Muita gente gostaria de fazer no mundo real o que faz no virtual. Nas redes sociais se um dos seus milhares de “amigos” te chateia, basta excluí-lo da sua lista. Não é preciso conversar, se explicar muito menos se justificar.
Outra marca do nosso tempo é que preferimos esquecer da essência para cuidar só do corpo, um corpo que encerra em si apenas o desejo mais primitivo do ser humano: ser desejado pelos outros.
A sociedade de consumo nos dá uma certeza vã de que quando algo quebra não tem sentido consertar, mas sim comprar outra. Me lembro quando era criança de ouvir falar que nos Estados Unidos as pessoas jogavam televisão no lixo, computadores entre outras coisas que já não lhes serviam mais. O tempo passou o consumo aumentou, e no Brasil fazemos a mesma coisa, na maioria das situações. Quebrou, joga fora, porque não vai compensar mandar arrumar.

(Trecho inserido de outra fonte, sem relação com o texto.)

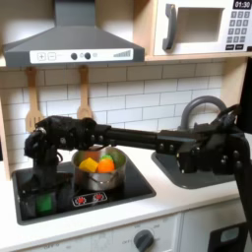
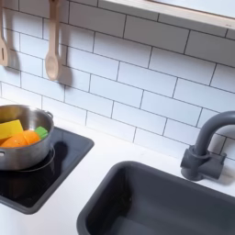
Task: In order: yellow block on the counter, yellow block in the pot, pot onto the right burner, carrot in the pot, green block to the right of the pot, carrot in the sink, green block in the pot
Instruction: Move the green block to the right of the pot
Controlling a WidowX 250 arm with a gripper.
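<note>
In the first exterior view my gripper (image 1: 41,192) hangs at the left end of the black stovetop (image 1: 138,187), its fingers down around the upright green block (image 1: 44,204). Whether they press on it is unclear. Just right of it stands the steel pot (image 1: 98,172), which holds the yellow block (image 1: 89,165) and the carrot (image 1: 105,165). The second exterior view has the pot (image 2: 14,156) at its left edge, with the yellow block (image 2: 9,128) and carrot (image 2: 23,139) inside. The dark sink (image 2: 156,207) lies in the off-white counter (image 2: 87,174).
The arm (image 1: 138,131) stretches across the counter (image 1: 177,207) from the first exterior view's right, covering much of the sink (image 1: 182,179). A curved faucet (image 2: 207,147) stands behind the basin. Wooden utensils (image 2: 52,46) hang on the tiled wall; a range hood (image 1: 74,39) sits above.
</note>
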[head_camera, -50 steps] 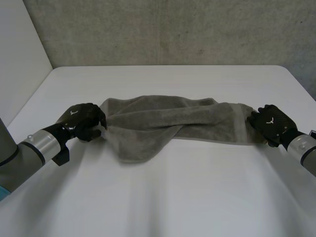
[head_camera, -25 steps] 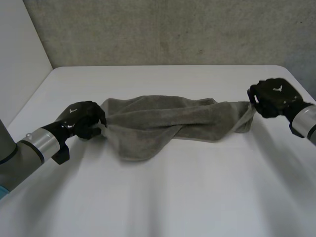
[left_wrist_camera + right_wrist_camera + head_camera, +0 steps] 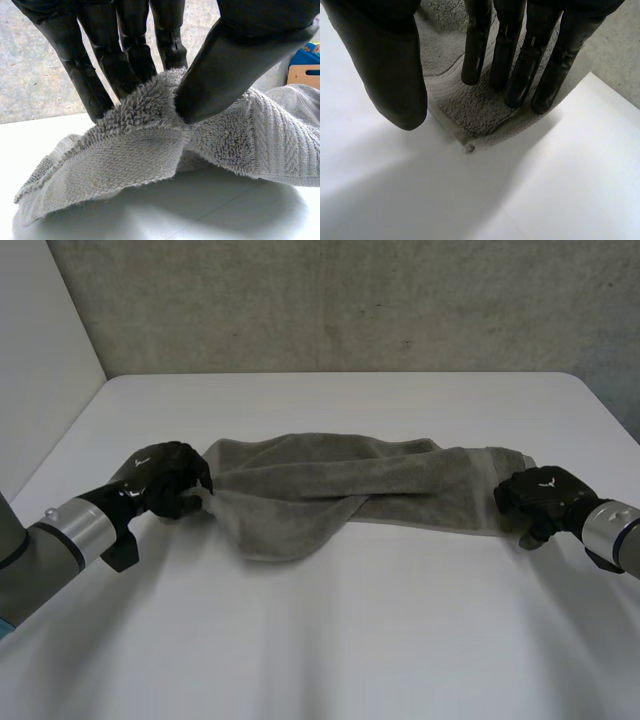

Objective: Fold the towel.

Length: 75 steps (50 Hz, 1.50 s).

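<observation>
Grey terry-cloth towel (image 3: 340, 490): bunched lengthwise, mid-frame on white table (image 3: 330, 640). Step: taking hold of both ends, fold not yet made. Left robot hand (image 3: 165, 480): thumb and fingers pinching the left end. Right robot hand (image 3: 540, 498): fingers straight over the right corner, thumb apart. Next, likely: right-end pinch, then spreading flat.

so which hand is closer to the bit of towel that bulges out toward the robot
Left. The left hand pinches the towel at the end right beside that bulge; the right hand rests straight fingers on the opposite end, far from it.
</observation>
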Tool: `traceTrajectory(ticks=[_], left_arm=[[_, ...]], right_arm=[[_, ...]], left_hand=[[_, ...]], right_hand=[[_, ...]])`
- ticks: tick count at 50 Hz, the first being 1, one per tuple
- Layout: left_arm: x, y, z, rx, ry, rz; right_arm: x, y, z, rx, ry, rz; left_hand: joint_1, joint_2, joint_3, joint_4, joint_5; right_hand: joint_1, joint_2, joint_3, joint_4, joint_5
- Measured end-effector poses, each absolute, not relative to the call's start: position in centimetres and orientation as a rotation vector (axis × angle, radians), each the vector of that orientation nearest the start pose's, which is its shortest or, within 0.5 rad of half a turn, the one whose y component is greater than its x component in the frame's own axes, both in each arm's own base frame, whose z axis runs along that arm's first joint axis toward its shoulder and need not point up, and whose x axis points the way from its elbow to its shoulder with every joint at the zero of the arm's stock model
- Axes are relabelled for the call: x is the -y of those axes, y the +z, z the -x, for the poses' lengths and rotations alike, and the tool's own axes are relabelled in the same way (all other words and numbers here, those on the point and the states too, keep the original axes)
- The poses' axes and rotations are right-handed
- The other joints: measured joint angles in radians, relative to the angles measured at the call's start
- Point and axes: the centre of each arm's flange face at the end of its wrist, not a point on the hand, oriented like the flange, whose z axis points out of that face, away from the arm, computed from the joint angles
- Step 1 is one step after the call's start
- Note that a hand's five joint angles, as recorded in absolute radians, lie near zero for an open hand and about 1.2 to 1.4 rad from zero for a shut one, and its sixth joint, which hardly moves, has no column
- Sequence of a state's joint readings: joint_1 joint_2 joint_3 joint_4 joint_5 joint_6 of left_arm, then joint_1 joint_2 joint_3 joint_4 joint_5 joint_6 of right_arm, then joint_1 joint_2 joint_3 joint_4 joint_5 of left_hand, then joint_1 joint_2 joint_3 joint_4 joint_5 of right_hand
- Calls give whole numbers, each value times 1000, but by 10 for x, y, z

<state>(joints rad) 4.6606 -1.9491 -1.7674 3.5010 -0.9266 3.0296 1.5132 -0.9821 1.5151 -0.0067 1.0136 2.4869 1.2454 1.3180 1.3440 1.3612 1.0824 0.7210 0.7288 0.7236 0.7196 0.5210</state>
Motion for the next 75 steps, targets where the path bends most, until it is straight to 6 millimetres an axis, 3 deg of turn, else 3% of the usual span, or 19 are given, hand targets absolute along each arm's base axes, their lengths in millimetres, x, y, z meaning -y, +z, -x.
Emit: traceTrajectory(ticks=[9, 18, 27, 47, 62, 75], left_arm=[[312, 163, 204, 1982, 1519, 471], [311, 162, 204, 1982, 1519, 471], [311, 162, 204, 1983, 1516, 471], [311, 160, 205, 1987, 1507, 469], [310, 160, 205, 1987, 1504, 470], [310, 159, 206, 1988, 1500, 470]], right_arm=[[350, 136, -159, -2279, -1645, 1160], [347, 134, -155, -2226, -1724, 1356], [359, 123, -143, -2185, -1857, 1486], [366, 112, -146, -2169, -1866, 1450], [372, 114, -150, -2153, -1902, 1395], [380, 113, -160, -2149, -1906, 1356]], left_hand=[[0, 0, 0, 0, 0], [0, 0, 0, 0, 0], [0, 0, 0, 0, 0], [0, 0, 0, 0, 0], [0, 0, 0, 0, 0], [0, 0, 0, 0, 0]], right_hand=[[-137, -132, -129, -126, -136], [-174, -169, -170, -164, -174], [-174, -169, -170, -163, -168], [-150, -161, -151, -149, -110], [93, 89, 92, 96, 117], [24, 11, 5, 15, 23]])
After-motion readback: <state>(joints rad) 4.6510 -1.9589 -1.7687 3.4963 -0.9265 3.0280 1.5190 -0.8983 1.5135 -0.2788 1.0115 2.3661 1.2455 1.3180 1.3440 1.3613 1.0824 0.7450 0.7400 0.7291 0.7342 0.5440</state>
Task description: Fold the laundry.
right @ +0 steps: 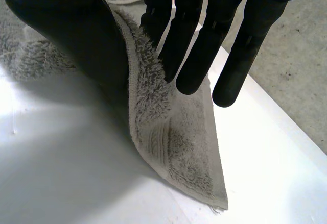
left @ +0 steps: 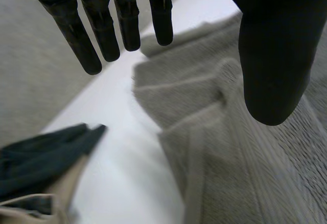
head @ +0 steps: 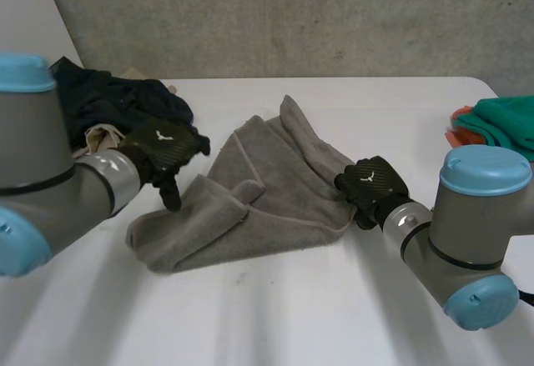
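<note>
A grey towel (head: 259, 191) lies crumpled on the white table (head: 275, 316), its left part bunched in folds. My left hand (head: 163, 153) hovers just beside the towel's left edge, open, fingers (left: 107, 30) straight and apart from the thumb, holding nothing; the towel (left: 230, 147) lies under it. My right hand (head: 371, 187) is at the towel's right corner, shut on it: the towel's edge (right: 153, 122) is pinched between thumb and fingers (right: 199, 55), with the corner hanging below.
A dark garment pile (head: 117, 103) with a beige piece lies at the back left, also seen by the left hand as the dark garment (left: 41, 157). Green and orange cloth (head: 501, 124) is stacked at the right edge. A grey wall runs behind the table.
</note>
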Robot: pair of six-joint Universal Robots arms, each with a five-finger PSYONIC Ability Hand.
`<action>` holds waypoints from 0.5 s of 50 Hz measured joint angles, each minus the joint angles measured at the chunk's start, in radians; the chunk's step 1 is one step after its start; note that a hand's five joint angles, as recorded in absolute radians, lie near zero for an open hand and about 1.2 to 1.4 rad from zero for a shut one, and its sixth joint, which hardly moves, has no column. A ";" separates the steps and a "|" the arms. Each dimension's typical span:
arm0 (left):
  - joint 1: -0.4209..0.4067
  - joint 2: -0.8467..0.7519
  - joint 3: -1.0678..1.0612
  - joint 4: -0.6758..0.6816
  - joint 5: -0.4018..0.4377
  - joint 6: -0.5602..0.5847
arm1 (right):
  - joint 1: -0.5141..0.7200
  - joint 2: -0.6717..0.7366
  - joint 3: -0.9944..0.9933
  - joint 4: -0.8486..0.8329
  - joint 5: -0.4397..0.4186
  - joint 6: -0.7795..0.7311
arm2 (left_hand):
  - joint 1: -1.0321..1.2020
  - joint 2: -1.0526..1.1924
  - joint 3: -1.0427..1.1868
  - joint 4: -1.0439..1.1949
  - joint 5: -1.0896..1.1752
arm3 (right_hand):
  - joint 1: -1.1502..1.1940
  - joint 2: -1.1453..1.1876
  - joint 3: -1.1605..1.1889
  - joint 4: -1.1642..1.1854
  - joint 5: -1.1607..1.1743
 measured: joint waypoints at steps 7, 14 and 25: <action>-0.016 -0.177 0.152 -0.118 0.081 0.069 | -0.016 0.004 0.002 -0.001 0.000 -0.011 | 0.000 0.006 0.006 0.007 0.006 | 0.000 0.000 0.000 0.000 0.000; -0.026 -0.284 0.211 -0.134 0.143 0.137 | -0.030 0.012 -0.001 0.000 0.000 -0.012 | 0.049 0.049 0.048 0.043 0.043 | 0.000 0.000 0.000 0.000 0.000; -0.022 -0.266 0.237 -0.122 0.064 0.147 | -0.051 -0.017 -0.028 0.026 0.000 -0.033 | 0.750 0.813 0.810 0.815 0.760 | 0.000 0.000 0.000 0.000 0.000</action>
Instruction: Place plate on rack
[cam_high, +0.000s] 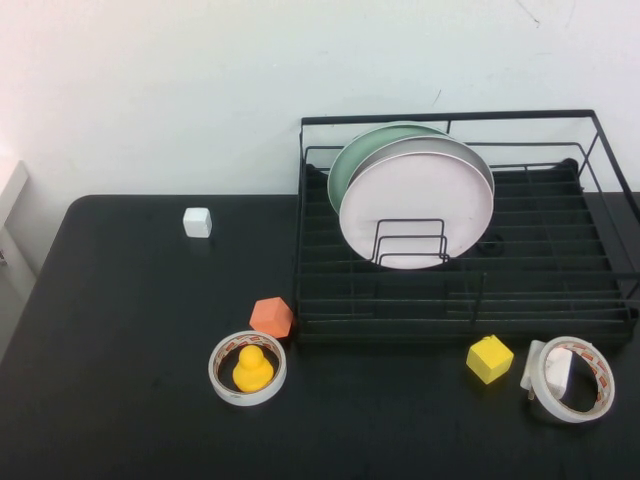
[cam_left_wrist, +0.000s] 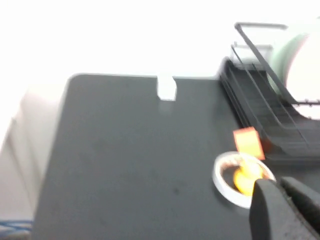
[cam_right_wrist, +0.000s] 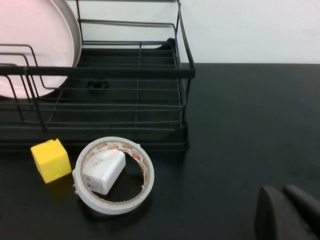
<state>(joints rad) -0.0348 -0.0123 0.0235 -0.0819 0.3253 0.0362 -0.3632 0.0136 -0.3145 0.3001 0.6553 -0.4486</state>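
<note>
Parking both arms near our edge of the table, we've got the left gripper (cam_left_wrist: 282, 202) and right gripper (cam_right_wrist: 290, 212) pressed together on nothing, while further back the pink plate (cam_high: 415, 205) stands upright in the rack (cam_high: 560, 300).
</note>
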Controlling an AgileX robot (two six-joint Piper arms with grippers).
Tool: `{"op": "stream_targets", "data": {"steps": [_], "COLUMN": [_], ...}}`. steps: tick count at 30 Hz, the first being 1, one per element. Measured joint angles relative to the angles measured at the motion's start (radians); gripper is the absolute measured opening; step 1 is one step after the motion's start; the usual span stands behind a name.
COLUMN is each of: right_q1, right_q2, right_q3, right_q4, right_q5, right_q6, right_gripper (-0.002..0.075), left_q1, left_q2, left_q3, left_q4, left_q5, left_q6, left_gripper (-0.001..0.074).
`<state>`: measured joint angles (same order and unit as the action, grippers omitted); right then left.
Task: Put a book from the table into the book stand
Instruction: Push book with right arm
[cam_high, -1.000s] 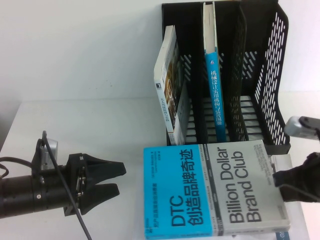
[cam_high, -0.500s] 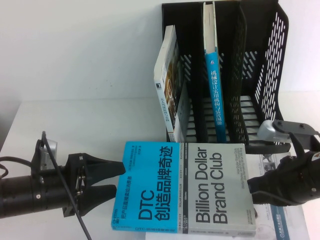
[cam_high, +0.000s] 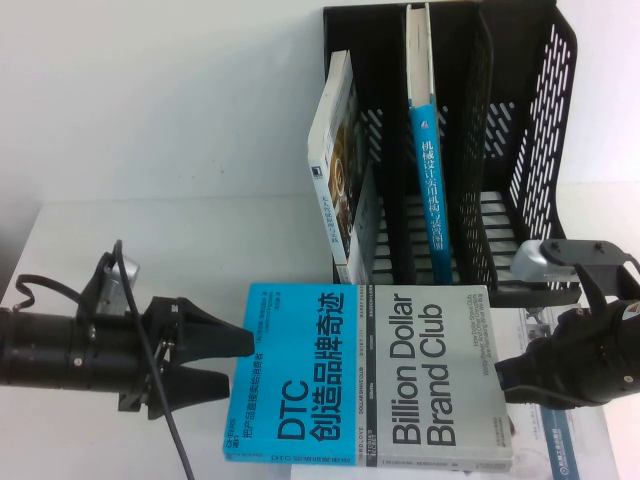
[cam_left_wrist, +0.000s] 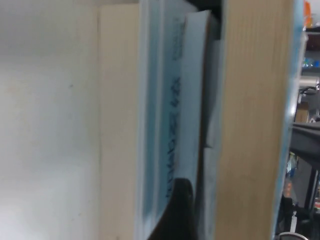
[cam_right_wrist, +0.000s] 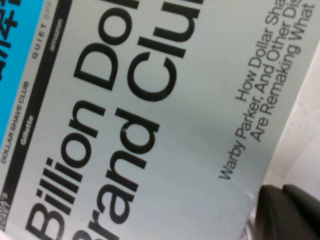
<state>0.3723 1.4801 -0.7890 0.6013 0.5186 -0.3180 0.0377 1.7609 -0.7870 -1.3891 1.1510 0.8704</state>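
Left gripper (cam_high: 238, 360), near the table's (cam_high: 150, 250) front-left corner: fingers spread wide in a fork, tips at the cyan edge of the book (cam_high: 370, 375), one above and one below that edge, holding nothing. Right gripper (cam_high: 505, 378), at the front-right edge: it meets the book's grey end (whether its fingers are parted or closed cannot be told).

The book lies cover up near the table's front edge, between the two grippers. Its cover is half bright cyan with "DTC" and a white Chinese title, half grey with black "Billion Dollar Brand Club"; the left wrist view shows its pale page block (cam_left_wrist: 250, 125) edge-on.

The book stand (cam_high: 540, 150), black with perforated walls, stands at the rear right. One compartment holds an upright blue-spined book (cam_high: 428, 170); a white book (cam_high: 335, 170) leans at its leftmost side.
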Motion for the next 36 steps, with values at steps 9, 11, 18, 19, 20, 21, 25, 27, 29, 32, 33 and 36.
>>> {"op": "stream_targets", "data": {"steps": [9, 11, 18, 19, 20, 21, 25, 27, 29, 32, 33, 36], "right_q1": [0.000, 0.000, 0.000, 0.000, 0.000, 0.002, 0.019, 0.027, 0.032, 0.043, 0.051, 0.066], "right_q2": [0.000, 0.000, 0.001, 0.001, 0.002, 0.004, 0.027, 0.055, 0.075, 0.097, 0.103, 0.115], "right_q3": [0.000, 0.000, 0.000, 0.000, 0.000, 0.000, 0.000, 0.000, -0.005, -0.012, -0.014, -0.020], "right_q4": [0.000, 0.000, 0.045, 0.070, 0.091, 0.119, 0.182, 0.193, 0.216, 0.258, 0.275, 0.321], "right_q5": [0.000, 0.000, 0.000, 0.000, 0.000, -0.002, -0.002, -0.002, -0.004, -0.014, -0.018, -0.028], "right_q6": [0.000, 0.000, -0.066, -0.089, -0.112, -0.142, -0.208, -0.216, -0.220, -0.244, -0.258, -0.311], "right_gripper": [-0.0001, -0.0001, -0.0001, -0.0001, -0.0001, -0.0001, -0.0001, -0.0001, -0.0001, -0.0001, -0.0001, -0.0001], "left_q1": [0.000, 0.000, 0.000, 0.000, 0.000, 0.000, 0.000, 0.000, 0.000, 0.000, 0.000, 0.000], "left_q2": [0.103, 0.111, 0.114, 0.114, 0.114, 0.114, 0.114, 0.114, 0.114, 0.114, 0.114, 0.114], "left_q3": [-0.006, -0.006, -0.006, -0.006, -0.006, -0.006, -0.006, -0.006, -0.006, -0.006, -0.006, -0.006], "left_q4": [0.003, -0.006, -0.057, -0.062, -0.064, -0.069, -0.073, -0.073, -0.073, -0.073, -0.073, -0.067], "left_q5": [0.000, 0.000, 0.000, 0.000, 0.000, 0.000, 0.000, 0.000, 0.000, 0.000, 0.000, -0.002], "left_q6": [-0.012, -0.013, -0.030, -0.030, -0.030, -0.033, -0.033, -0.035, -0.036, -0.041, -0.041, -0.046], "left_gripper": [0.0605, 0.0605, 0.0605, 0.0605, 0.0605, 0.0604, 0.0604, 0.0604, 0.0604, 0.0599, 0.0589, 0.0540]}}
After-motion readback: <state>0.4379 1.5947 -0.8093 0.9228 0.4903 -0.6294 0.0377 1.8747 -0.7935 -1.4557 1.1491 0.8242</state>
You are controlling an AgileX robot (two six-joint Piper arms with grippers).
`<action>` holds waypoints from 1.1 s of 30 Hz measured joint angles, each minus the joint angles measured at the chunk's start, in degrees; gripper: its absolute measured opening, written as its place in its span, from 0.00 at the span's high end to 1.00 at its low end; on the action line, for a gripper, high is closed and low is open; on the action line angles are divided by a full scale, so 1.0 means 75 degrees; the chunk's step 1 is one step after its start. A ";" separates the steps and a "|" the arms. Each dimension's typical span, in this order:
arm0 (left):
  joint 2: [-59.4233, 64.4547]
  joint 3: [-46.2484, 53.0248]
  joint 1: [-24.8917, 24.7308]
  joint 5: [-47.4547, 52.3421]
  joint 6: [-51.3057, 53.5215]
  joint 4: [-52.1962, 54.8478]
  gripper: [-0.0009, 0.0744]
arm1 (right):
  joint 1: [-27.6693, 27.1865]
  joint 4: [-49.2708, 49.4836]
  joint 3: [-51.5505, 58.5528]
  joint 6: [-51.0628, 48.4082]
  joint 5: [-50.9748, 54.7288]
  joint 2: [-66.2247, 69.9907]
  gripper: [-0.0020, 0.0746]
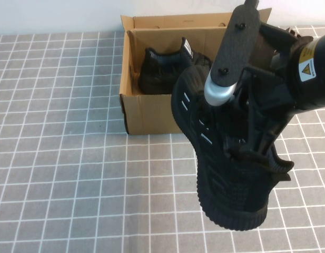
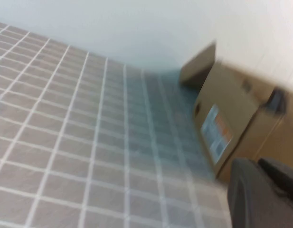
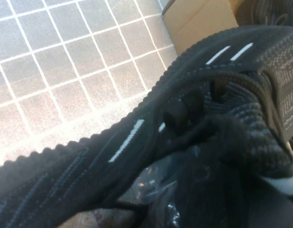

Hoje compramos algo porque achamos bonito, algo impensável para as pessoas de gerações passadas, que na maioria das vezes comprava apenas se precisava, e quando conseguia. E os reflexos negativos para o meio ambiente já são visíveis.
Há também uma “economia” que rege as relações pessoais. Repetimos esse comportamento de “não serve mais descarta” com as pessoas. Triste. Se a amizade tem algum problema, deixamos de lado, preferimos não conversar para colocar em pratos limpos. Para muita gente que prefere o caminho mais fácil do distanciamento sem maiores explicações, é melhor evitar o desgaste, a exposição. Falta coragem.
Falta aquela nobreza no comportamento, algo que não depende da sua condição social. Falta a grandeza do gesto de pedir desculpas, de reconhecer quando erra. Muitas vezes preferimos nos refugiar covardemente na fria e úmida sala da individualidade do que ter coragem de se retratar.
Para muitos relacionamentos amorosos também parece estar valendo a regra desse “consumismo de gente”. Se algo vai mal na relação, logo se joga a separação em cima da mesa. É que preferimos acreditar na falsa ideia de que “ninguém muda”, ou ainda “não tem conserto”. E se não tem conserto, joga-se fora. Parece mais fácil ser frio assim.
De rompimento em rompimento, vamos repetindo com as pessoas o que se faz no mundo do consumo, que serve muito bem ao mercado e à economia. Descarta-se pessoas e relações com a mesma facilidade com que descartamos uma roupa que não serve mais.
Mais e mais vamos mergulhando num egocentrismo que nos dá a falsa certeza de que é preciso ser feliz a qualquer custo, sem sentir nenhum tipo de dor no meio do caminho, mesmo que isso custe a dor de muita gente que está do nosso lado. Somos narcisicamente solitários.
Vivemos numa necessidade constante de depositar nos outros a razão do nosso sofrimento. Evolui quem passa a cobrar de si mesmo, cobrar a capacidade de ser menos individualista, mais resistente às frustrações, mais forte por dentro e mais capaz de cuidar e ajudar os outros.
A lição para o que temos como ideal de felicidade talvez seja justamente um caminho de mais humildade. Vivemos num mundo emprestado. Repare ao seu redor, nem nosso corpo nos pertence. Somos parte da natureza, mas ela também não nos pertence.
Iludidos, preferimos disfarçar o risco da falta de garantias que é a vida. Para ser de verdade, ao que tudo indica, é preciso entender que viver é arriscar o impossível, porque viver mesmo é aceitar os encontros inéditos com o mundo, a cada segundo.